Assignment — For the listing below, output exactly the lines from the line with "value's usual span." up to and including the line with "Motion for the", and no other lines.

Input data —
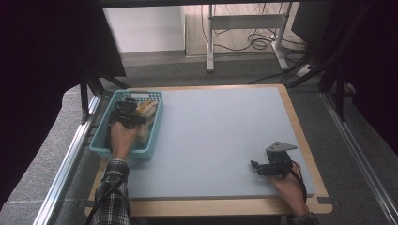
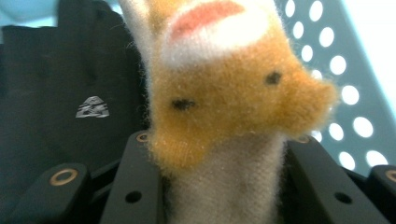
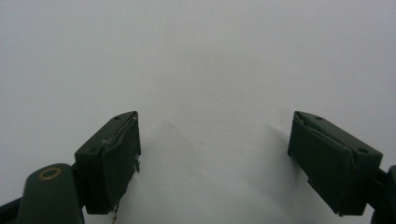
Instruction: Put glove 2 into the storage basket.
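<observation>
High view, table [image 1: 220,140]: pale grey-blue top w/ wood edge, bare across mid and far right.
Basket [image 1: 105,126]: teal, perforated walls, sits at table's far-left corner; long side runs near-to-far.
Left arm: plaid sleeve [image 1: 112,197] comes in from near-left edge, hand reaches into basket.
Right hand [image 1: 291,187]: rests at near-right of table, well apart from basket.
Left gripper [image 1: 133,112]: inside basket, pointing far; jaws clenched on plush toy [image 2: 224,93]. Left gripper view: black jaws either side of toy's pale lower part, pressing it.
Right gripper [image 3: 215,158]: jaws released, wide apart, nothing but bare tabletop between them; high view has it low over table, pointing left, grey plate on top.
Toy: orange-tan and cream fur, two small dark dots, pinkish patch above; in basket, far half, toward its right wall [image 2: 355,93] w/ round holes.
Black fabric [image 2: 70,93]: also in basket, just left of toy in left gripper view, small grey logo on it.
</observation>
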`<state>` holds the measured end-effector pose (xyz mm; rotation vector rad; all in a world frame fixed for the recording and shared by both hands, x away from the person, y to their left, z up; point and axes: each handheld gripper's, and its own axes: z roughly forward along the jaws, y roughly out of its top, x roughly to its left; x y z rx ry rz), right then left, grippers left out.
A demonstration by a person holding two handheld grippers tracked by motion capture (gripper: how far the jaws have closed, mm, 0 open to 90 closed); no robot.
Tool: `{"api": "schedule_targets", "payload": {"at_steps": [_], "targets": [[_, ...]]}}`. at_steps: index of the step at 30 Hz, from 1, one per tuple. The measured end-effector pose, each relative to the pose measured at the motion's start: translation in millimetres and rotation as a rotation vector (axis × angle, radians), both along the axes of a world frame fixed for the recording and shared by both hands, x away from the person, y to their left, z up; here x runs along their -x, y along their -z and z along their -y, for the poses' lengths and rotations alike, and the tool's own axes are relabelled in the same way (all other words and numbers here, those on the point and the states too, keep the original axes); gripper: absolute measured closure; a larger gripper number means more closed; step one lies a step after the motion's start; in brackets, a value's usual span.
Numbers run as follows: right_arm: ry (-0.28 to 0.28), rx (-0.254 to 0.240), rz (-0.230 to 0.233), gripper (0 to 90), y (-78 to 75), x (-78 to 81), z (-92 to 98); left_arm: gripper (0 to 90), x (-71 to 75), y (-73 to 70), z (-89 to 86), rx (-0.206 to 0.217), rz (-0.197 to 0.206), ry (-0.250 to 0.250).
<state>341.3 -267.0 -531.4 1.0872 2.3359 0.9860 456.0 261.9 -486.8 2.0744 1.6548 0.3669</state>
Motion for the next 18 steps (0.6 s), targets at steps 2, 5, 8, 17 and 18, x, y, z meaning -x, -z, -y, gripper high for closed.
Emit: {"api": "schedule_targets", "payload": {"at_steps": [2, 5, 8, 17, 18], "targets": [[0.0, 0.0, 0.0, 16.3, 0.0, 0.0, 0.0, 60.3, -4.0, 4.5, 7.0, -0.017, -0.025, 0.015], [0.0, 0.0, 0.0, 16.4, 0.0, 0.0, 0.0, 44.6, -9.0, 11.6, 12.9, -0.042, -0.07, 0.032], [0.0, 0.0, 0.0, 16.3, 0.0, 0.0, 0.0, 30.3, -11.8, 15.0, 11.3, -0.039, -0.11, 0.031], [0.0, 0.001, 0.0, 16.4, 0.0, 0.1, 0.0, 12.2, 10.0, -15.8, 0.6, 0.043, -0.06, 0.077], [0.0, 0.001, 0.0, 16.4, 0.0, 0.1, 0.0, 12.6, 11.6, -18.7, -1.1, 0.064, -0.042, 0.073]]}}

Solution for this exercise —
Tool: `{"api": "schedule_targets", "payload": {"at_steps": [_], "targets": [[_, ...]]}}`. at_steps: index of the step at 30 Hz, from 1, one per tuple. The measured end-effector pose, each relative to the pose measured at the motion's start: translation in millimetres and rotation as a rotation vector (axis × angle, radians), both along the axes of a world frame fixed for the recording and shared by both hands, x away from the person, y to their left, z up; here x runs along their -x, y along their -z and z along their -y, for the poses' lengths and rotations alike, and the tool's own axes are relabelled in the same way (all other words and numbers here, those on the point and the states too, keep the original axes); gripper: absolute measured closure; a larger gripper number means more closed; step one lies a step after the motion's start; in brackets, a value's usual span.
Numbers run as follows: right_arm: ry (-0.28 to 0.28), rx (-0.254 to 0.240), rz (-0.230 to 0.233), gripper (0 to 90), y (-78 to 75), x (-78 to 81), z (-92 to 98); left_arm: gripper (0 to 90), x (-71 to 75), y (-73 to 70), z (-89 to 86), rx (-0.206 to 0.217), rz (-0.197 to 0.206), ry (-0.250 to 0.250).
<state>341.3 -267.0 -531.4 1.0872 2.3359 0.9860 456.0 261.9 -486.8 2.0744 1.6548 0.3669</state>
Motion for the next 18 steps (0.6 s), targets at steps 2, 5, 8, 17 and 18, x, y, z meaning -x, -z, -y, gripper high for closed.

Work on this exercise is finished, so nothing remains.